(Information provided)

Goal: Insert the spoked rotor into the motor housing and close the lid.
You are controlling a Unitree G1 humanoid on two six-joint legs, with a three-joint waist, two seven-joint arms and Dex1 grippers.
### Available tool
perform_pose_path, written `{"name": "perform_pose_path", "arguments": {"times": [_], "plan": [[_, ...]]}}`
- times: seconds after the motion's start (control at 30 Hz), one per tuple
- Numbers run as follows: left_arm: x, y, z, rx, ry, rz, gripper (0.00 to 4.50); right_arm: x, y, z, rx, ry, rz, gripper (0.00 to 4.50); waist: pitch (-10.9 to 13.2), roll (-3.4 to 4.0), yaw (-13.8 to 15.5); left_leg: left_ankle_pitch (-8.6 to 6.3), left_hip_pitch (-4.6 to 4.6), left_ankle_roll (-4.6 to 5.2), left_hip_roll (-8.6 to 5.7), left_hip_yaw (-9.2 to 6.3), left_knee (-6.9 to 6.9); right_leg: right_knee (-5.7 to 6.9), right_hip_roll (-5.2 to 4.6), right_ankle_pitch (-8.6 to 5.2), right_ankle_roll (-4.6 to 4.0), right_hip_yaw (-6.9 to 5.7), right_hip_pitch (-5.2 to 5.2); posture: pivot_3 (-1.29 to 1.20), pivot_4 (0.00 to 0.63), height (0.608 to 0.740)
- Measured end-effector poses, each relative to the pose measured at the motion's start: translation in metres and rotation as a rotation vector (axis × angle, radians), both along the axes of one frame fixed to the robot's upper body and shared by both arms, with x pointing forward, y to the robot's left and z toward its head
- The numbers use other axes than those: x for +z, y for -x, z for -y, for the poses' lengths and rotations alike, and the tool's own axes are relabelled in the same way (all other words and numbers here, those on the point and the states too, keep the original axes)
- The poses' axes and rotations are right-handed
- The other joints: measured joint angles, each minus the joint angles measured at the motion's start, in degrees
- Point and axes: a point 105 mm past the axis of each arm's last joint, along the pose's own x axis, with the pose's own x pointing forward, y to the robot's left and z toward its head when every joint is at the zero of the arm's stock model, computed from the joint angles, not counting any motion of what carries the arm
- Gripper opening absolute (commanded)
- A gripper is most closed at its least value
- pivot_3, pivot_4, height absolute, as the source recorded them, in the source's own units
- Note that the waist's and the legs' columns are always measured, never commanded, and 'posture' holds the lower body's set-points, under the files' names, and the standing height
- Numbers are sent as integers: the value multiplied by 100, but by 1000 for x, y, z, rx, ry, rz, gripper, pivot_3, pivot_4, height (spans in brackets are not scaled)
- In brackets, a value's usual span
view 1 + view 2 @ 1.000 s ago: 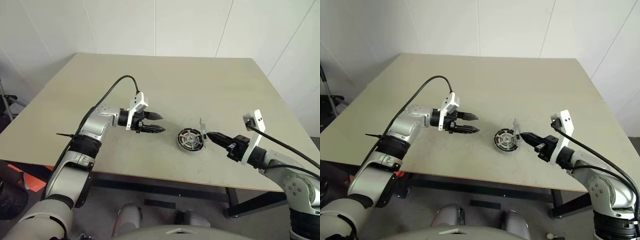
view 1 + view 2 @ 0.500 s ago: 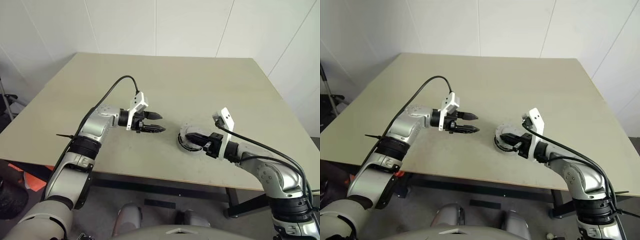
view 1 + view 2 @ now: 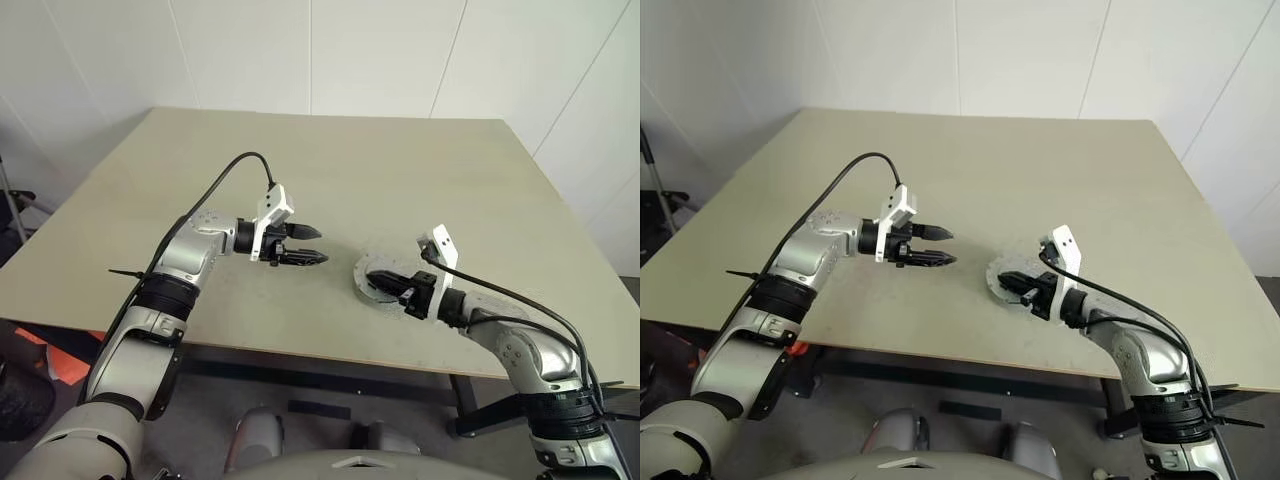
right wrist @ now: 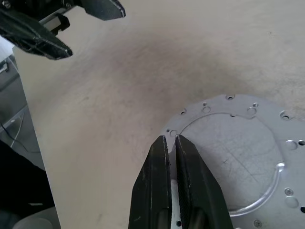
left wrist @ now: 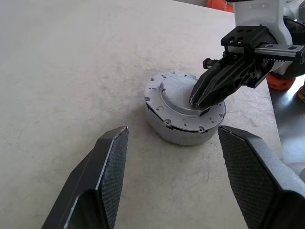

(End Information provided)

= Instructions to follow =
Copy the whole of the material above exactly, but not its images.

= Solution to this exercise =
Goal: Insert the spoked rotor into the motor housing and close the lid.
You are controlling a Unitree G1 humanoid on two six-joint legs, with a three-joint waist, two seven-joint arms and Dex1 grippers.
### Available tool
perform_pose_path, written `{"name": "perform_pose_path", "arguments": {"times": [_], "plan": [[_, ...]]}}`
- times: seconds after the motion's start (control at 30 Hz), one per tuple
- Numbers run as follows: left_arm: x, y, z, rx, ry, rz, gripper (0.00 to 4.50); right_arm: x, y, z, rx, ry, rz, gripper (0.00 to 4.50); waist: pitch (-10.9 to 13.2), roll (-3.4 to 4.0), yaw (-13.8 to 15.5); left_leg: left_ankle_pitch (-8.6 to 6.3), left_hip_pitch (-4.6 to 4.6), left_ankle_roll (-4.6 to 5.2), left_hip_roll (-8.6 to 5.7), left_hip_yaw (-9.2 to 6.3), left_knee (-6.9 to 6.9); right_leg: right_knee (-5.7 to 6.9), right_hip_roll (-5.2 to 4.6), right_ankle_pitch (-8.6 to 5.2), right_ankle_roll (-4.6 to 4.0), right_hip_yaw (-6.9 to 5.7), right_hip_pitch (-5.2 to 5.2); posture: pivot_3 (-1.29 to 1.20), pivot_4 (0.00 to 0.63), height (0.608 to 0.740)
- Measured end-effector poses, each relative to the pose measured at the motion's start: translation in metres and rotation as a rotation vector (axis × angle, radians), both along the axes of one frame fixed to the robot's upper body and shared by both arms, with x pointing forward, y to the robot's left and z toward its head
- The numbers use other axes than those: x for +z, y for -x, z for -y, for the poses' lengths and rotations alike, and the tool's own axes are relabelled in the same way (all other words and numbers here, those on the point and the states too, keep the original axes)
- The poses' axes and rotations are right-handed
- The other joints: measured joint angles, each minus the joint angles measured at the motion's start, in degrees
- Point and axes: a point 105 mm past the axis of each arm's last joint, along the pose's own x axis, with the pose's own x pointing forward, y to the robot's left and z toward its head when every joint is at the zero of the arm's stock model, computed from the joint angles, not counting any motion of what carries the arm
- Gripper opening absolute (commanded)
- A gripper is most closed at its least value
- pivot_3, pivot_4, height absolute, as the source recorded them, in the source's own units
- Note that the waist's and the legs' columns are always measured, never commanded, and 'posture' holds the lower body's set-points, under the files' names, and the standing height
- Numbers are sent as integers: the value multiplied by 100, but by 1000 for x, y, z, rx, ry, rz, gripper, pivot_3, pivot_4, height (spans in brackets are not scaled)
- In brackets, a value's usual span
view 1 + view 2 @ 1.000 s ago: 
view 1 + view 2 @ 0.500 s ago: 
view 1 + view 2 @ now: 
right wrist @ now: 
left wrist @ now: 

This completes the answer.